Exercise >> Restate word for word the lines of the material below, from the line with "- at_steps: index" to the line with "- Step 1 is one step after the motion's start", both lines included, and no others.
((
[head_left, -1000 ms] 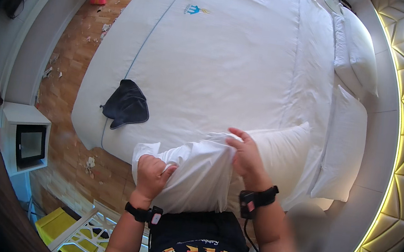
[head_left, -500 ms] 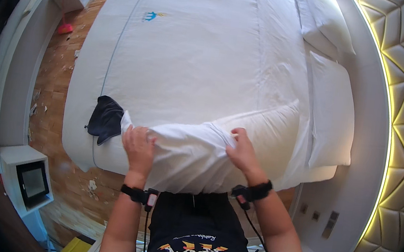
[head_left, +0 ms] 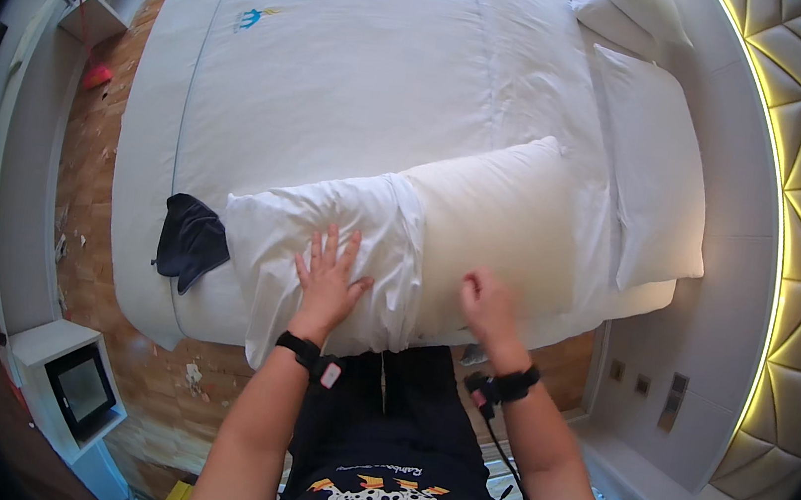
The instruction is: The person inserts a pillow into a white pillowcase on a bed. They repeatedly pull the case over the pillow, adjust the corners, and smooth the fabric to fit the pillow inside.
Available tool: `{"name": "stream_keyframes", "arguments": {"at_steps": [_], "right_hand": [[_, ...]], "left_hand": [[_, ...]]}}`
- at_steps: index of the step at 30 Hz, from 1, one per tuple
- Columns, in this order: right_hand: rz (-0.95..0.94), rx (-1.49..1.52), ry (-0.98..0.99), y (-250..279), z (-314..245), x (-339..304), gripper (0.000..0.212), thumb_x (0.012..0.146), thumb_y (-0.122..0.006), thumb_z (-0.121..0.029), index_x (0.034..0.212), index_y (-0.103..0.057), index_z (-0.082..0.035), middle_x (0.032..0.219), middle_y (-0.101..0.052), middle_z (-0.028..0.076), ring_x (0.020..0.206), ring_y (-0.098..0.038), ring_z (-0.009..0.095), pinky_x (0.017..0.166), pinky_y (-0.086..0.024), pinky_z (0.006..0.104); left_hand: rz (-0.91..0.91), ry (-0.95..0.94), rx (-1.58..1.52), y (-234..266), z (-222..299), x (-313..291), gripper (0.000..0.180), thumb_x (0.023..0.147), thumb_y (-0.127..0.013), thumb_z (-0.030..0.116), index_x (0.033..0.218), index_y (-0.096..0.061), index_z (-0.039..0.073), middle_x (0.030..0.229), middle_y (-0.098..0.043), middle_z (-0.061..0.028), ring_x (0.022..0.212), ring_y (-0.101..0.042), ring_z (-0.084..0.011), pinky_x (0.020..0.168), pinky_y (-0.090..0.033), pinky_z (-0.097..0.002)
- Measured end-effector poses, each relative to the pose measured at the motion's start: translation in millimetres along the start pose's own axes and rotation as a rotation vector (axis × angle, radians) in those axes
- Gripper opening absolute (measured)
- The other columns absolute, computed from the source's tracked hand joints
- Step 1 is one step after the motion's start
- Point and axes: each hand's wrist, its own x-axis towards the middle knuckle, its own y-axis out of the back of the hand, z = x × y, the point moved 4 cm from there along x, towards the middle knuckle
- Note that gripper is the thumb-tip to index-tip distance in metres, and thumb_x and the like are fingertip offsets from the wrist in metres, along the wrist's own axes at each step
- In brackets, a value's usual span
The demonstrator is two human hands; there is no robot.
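Across the near side of the bed lies a cream-white pillow (head_left: 510,214), its left part inside a white pillowcase (head_left: 300,213). The bunched open edge of the case runs across about the pillow's middle. My left hand (head_left: 328,286) rests on the pillowcase with its fingers spread. Over the bare right part of the pillow, my right hand (head_left: 488,309) is curled closed and slightly blurred; nothing shows in its fingers. The pillowcase edge lies to the left of it. A dark grey cloth (head_left: 191,242) is just past the pillowcase's left end.
The large bed (head_left: 341,83) has a white cover with a thin blue line. Another white pillow (head_left: 650,171) lies at the headboard side, with more beyond it. A white cabinet (head_left: 39,346) stands at lower left, and a red dustpan (head_left: 97,76) is on the wooden floor (head_left: 94,142).
My right hand has let go of the pillowcase edge and moved down over the bare pillow. My left hand has shifted right and spread flat. The case now lies smoother over the pillow's left part.
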Motion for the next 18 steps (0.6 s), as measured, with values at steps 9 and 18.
{"name": "stream_keyframes", "arguments": {"at_steps": [9,18], "right_hand": [[-0.305,0.141,-0.137,-79,-23,-65,0.026,0.101,-0.062,-0.026,0.094,-0.068,-0.002,0.099,-0.073,0.024,0.095,-0.068,0.048,0.084,-0.054,0.0546],[0.172,0.286,-0.352,8,95,-63,0.022,0.102,-0.065,-0.021,0.096,-0.069,0.000,0.079,-0.069,0.019,0.075,-0.068,0.035,0.068,-0.051,0.0436]], "left_hand": [[-0.016,0.011,0.060,-5,6,18,0.083,0.096,-0.071,0.048,0.167,-0.035,0.029,0.176,-0.020,-0.0163,0.162,-0.014,-0.0451,0.121,-0.011,-0.0761],[-0.005,0.010,0.035,-12,18,18,0.077,0.101,-0.064,0.046,0.168,-0.033,0.024,0.176,-0.021,-0.0183,0.162,-0.014,-0.0455,0.121,-0.008,-0.0762]]}}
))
The completed task >>
- at_steps: index of the step at 30 Hz, from 1, one per tuple
- Columns, in this order: right_hand: rz (-0.95..0.94), rx (-1.49..1.52), ry (-0.98..0.99), y (-250..279), z (-314..245), x (-339..304), gripper (0.000..0.212), thumb_x (0.012..0.146), thumb_y (-0.122..0.006), thumb_z (-0.121..0.029), index_x (0.034..0.212), index_y (-0.103..0.057), index_z (-0.082..0.035), middle_x (0.032..0.219), middle_y (-0.101..0.052), middle_z (-0.028..0.076), ring_x (0.020..0.206), ring_y (-0.098..0.038), ring_z (-0.009..0.095), pinky_x (0.017..0.166), pinky_y (-0.086..0.024), pinky_z (0.006..0.104); left_hand: rz (-0.91..0.91), ry (-0.95..0.94), rx (-1.58..1.52), y (-234..266), z (-222..299), x (-313..291), gripper (0.000..0.180), thumb_x (0.023..0.147), thumb_y (-0.127..0.013), thumb_z (-0.030..0.116), index_x (0.033..0.218), index_y (-0.096..0.061), index_z (-0.039..0.073), middle_x (0.030..0.229), middle_y (-0.098..0.043), middle_z (-0.061..0.028), ring_x (0.022..0.212), ring_y (-0.101..0.042), ring_z (-0.084..0.011), pinky_x (0.020..0.168), pinky_y (-0.090..0.033), pinky_z (-0.097..0.002)
- Measured end-effector poses, each relative to the pose measured at the motion's start: translation in millimetres along the start pose's own axes and rotation as a rotation vector (axis × angle, radians) in those axes
- Gripper opening absolute (measured)
- The other columns absolute, computed from the source's tracked hand joints
- Step 1 is one step after the motion's start

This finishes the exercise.